The task » All lines holding the word "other" in the listing below need to be copied.

Extracted data »
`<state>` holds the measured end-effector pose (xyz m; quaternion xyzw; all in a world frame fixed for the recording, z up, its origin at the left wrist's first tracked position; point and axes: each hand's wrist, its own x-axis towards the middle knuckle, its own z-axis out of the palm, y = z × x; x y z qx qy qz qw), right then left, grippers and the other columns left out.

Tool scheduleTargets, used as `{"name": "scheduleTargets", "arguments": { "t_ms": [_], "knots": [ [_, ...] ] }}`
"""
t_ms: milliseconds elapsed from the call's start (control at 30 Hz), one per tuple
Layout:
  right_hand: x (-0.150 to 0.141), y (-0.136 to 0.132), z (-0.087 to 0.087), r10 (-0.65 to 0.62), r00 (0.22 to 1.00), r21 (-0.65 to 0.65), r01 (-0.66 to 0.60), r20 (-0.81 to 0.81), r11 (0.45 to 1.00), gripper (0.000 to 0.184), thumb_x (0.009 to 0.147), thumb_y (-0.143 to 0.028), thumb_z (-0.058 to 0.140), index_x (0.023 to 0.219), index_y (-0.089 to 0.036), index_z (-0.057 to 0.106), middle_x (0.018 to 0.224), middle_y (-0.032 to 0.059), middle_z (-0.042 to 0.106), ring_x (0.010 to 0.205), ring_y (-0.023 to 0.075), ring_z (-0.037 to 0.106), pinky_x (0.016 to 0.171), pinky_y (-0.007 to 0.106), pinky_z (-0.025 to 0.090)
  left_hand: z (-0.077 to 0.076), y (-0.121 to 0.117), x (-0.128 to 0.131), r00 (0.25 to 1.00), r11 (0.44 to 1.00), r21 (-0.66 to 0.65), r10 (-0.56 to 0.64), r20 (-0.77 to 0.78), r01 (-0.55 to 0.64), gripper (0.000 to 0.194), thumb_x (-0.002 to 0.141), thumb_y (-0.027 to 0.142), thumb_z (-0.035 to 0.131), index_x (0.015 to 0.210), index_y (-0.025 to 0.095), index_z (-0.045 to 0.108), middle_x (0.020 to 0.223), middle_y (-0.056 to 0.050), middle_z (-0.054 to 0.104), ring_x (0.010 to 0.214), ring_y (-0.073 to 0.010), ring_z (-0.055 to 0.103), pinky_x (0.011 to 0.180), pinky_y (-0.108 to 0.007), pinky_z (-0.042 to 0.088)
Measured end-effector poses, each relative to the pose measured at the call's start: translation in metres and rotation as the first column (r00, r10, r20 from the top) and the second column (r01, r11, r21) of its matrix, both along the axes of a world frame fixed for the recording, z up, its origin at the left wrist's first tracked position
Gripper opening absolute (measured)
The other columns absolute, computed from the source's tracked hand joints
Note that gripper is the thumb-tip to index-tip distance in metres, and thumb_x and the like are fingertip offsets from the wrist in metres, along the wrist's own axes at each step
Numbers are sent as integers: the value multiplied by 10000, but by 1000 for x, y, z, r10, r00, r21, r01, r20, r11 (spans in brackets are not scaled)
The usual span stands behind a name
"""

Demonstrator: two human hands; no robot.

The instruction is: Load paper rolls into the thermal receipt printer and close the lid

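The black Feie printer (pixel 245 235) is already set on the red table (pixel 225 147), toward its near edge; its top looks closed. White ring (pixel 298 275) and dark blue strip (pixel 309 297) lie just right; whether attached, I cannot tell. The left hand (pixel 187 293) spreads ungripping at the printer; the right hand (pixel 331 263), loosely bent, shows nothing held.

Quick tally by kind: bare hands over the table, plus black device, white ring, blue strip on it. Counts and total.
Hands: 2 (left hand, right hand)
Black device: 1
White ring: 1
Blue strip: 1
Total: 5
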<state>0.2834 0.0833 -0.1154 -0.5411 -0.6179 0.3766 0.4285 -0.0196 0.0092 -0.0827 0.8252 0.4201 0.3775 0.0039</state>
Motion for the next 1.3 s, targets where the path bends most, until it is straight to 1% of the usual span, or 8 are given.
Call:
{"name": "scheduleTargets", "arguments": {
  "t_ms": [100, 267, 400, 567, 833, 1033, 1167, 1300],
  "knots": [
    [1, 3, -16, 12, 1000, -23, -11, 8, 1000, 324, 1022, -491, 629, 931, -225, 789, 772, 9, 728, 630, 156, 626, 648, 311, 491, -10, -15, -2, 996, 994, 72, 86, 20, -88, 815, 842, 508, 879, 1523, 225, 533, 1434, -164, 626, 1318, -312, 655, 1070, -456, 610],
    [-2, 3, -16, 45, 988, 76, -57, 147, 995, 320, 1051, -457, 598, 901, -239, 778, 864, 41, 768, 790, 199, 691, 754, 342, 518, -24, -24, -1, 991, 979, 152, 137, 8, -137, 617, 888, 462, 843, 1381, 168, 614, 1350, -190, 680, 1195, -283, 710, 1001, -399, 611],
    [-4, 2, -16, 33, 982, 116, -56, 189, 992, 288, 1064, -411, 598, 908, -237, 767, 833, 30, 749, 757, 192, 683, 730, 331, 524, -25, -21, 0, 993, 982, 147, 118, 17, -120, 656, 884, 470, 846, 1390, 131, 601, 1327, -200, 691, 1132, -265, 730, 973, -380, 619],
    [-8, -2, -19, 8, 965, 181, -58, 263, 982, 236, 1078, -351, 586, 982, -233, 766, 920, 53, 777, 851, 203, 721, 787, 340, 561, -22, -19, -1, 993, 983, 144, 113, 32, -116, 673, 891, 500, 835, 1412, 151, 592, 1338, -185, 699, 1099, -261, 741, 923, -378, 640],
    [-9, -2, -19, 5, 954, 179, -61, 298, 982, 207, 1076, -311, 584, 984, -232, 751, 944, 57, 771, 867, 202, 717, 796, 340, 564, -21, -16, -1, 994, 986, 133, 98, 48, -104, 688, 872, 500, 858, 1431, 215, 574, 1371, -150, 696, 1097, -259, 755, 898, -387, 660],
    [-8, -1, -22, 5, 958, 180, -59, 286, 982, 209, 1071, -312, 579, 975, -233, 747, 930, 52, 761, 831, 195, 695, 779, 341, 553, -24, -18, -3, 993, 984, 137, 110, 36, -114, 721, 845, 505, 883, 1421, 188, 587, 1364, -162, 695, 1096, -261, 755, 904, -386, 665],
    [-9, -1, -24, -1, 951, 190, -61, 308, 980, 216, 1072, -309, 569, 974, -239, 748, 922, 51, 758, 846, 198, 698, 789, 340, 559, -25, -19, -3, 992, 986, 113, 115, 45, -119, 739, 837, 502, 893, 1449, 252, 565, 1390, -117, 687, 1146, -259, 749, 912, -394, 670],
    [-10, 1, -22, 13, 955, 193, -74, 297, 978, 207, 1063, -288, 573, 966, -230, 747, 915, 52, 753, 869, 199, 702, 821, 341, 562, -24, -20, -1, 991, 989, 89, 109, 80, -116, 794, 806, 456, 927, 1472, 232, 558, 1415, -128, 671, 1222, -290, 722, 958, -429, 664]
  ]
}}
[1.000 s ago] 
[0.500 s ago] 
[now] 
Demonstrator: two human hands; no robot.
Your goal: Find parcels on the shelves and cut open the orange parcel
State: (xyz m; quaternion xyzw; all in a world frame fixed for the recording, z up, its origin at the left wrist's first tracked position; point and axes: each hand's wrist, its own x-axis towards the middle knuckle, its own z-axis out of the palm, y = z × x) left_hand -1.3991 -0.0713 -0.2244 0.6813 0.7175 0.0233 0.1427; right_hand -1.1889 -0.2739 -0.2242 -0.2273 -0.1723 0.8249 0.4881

Task answer »
`<state>` holds the measured end-effector pose (xyz m; quaternion xyzw; all in a world frame fixed for the recording, z up, its origin at the left wrist's first tracked position; point and axes: each hand's wrist, its own x-axis towards the middle knuckle, its own z-axis out of the palm, y = z × x; x y z qx qy qz qw), right then left, grippers and the other columns left out.
The other columns absolute, computed from the source's tracked hand joints

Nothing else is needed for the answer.